Il est temps que le rap français pète les plombs sur le talent de Disiz

Alors que vient de sortir son dernier album, « L’amour », portrait d’un artiste populaire, mais pas toujours reconnu à la hauteur de son importance.
  • S’il est toujours difficile de mesurer l’influence d’un artiste, la tâche est sans doute plus ardue encore lorsqu’on s’intéresse au parcours d’un homme qui a multiplié les identités et les propositions ces vingt dernières années.

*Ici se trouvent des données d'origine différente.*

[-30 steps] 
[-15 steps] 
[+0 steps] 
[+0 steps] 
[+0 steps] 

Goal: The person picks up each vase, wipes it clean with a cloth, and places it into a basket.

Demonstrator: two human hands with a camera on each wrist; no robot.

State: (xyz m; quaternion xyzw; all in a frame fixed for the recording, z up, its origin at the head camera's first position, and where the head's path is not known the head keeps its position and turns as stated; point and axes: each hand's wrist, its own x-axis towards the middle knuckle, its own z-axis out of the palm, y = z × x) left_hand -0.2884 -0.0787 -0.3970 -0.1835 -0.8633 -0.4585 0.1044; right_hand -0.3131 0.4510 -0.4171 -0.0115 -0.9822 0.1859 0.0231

De fait, qui est réellement Disiz ? Ce rappeur qui pète les plombs le temps d’un premier album couronné de succès (« Le poisson rouge », écoulé à plus de 250 000 exemplaires) ? Ce jeune homme travaillé par l’envie de questionner l’histoire de France (Cours d'histoire) ? Ce « Peter Punk » qui s’essaye au rock ? Ce membre du Klub Sandwich qui, aux côtés de Grems, faisait une croix sur le grand public avec un projet influencé par la grime ? Ce jeune de banlieue prêt à prendre position pour les quartiers défavorisés, quitte à frôler parfois la maladresse ? Cet éternel enfant, rongé par le divorce de ses parents et toujours aussi excité par les dernières tendances (Stromae, XXXTentacion, etc.) ?

    Dans les faits, Disiz est probablement un énorme mélange de tous ces traits de caractères, et c’est sans doute ce qui le rend si influent, quand bien même son nom est moins souvent cité que d’autres de ses contemporains au moment d’établir la liste des game changers du rap français.

    Au même titre que Booba, Rohff, Diam’s ou même Salif, sur un versant plus confidentiel, Disiz est un nom à prendre en considération. Orelsan, Stromae, Roméo Elvis, Ichon, Squidji, Lexa Large ou encore Damso, invité sur son dernier disque (« L’amour ») : tous ont déjà revendiqué l’influence du rappeur du 91, visiblement marqués par l’aisance avec laquelle ce dernier a développé un rap narratif, presque cinématographique par instants.

    Surtout, c’est sa liberté de ton, son aptitude à raconter d’autres types de récits, moins virilistes, plus intimistes (« Rien à foutre de Tony Montana, j’préfère Amélie Poulain/Un vrai super-héros est censé protéger veuve et orphelin »), son absence de pudeur, son envie de s’essayer à différentes esthétiques, de n'être jamais là où on l'attend et d’assumer ses failles qui semblent avoir impacté durablement l’esprit de ces multiples artistes.

    Hasard ou non, Disiz a fini par collaborer avec ceux que, faute de mieux, on pourrait être tenté de considérer comme ses "héritiers", même les plus lointains : outre Rencontre aux côtés de Damso, Go Go Gadget avec Orelsan, Paradis bleu avec Squidji ou Splash, produit par Stromae, rappellent que Sérigne M'Baye Gueye (son vrai nom) est parfaitement conscient de son statut au sein du paysage rap. Dès lors, comment expliquer que son influence soit si minimisée ? Peut-être parce que Disiz n’a finalement jamais livré un album à la hauteur de son talent, voire même de son ambition. Il y a bien « Le poisson rouge », mais, aussi mythique soit-il pour toute une génération, il contient lui aussi ses moments de faiblesse, les petits défauts inhérents et sans gravité d’un premier album.

    Plus les années passent, plus on mesure toutefois l'importance de son œuvre, ne serait-ce que dans cette façon qu’ont les rappeurs de raconter la réalité de l'homme jusque dans ses pires travers, d'écrire à cœur ouvert, d’accepter leur fragilité, de parler de sentiments sans forcément montrer leur côté le plus charitable. L’amour, c’est justement le fil rouge de son dernier album, le treizième, aux influences pop (merci Saint DX, merci Béesau et TAUR). Une énième évolution de la part d’un artiste qui rappelle ici qu’il est bien plus qu’un copain d’avant avec qui on passe du bon temps dans l’idée de faire revenir à la surface les souvenirs des temps plus naïfs. C'est un artiste en phase avec son temps, tout simplement, qui continue de faire sous une autre forme ce qui a toujours fait son charme : se livrer, sans se soucier de paraître vulnérable.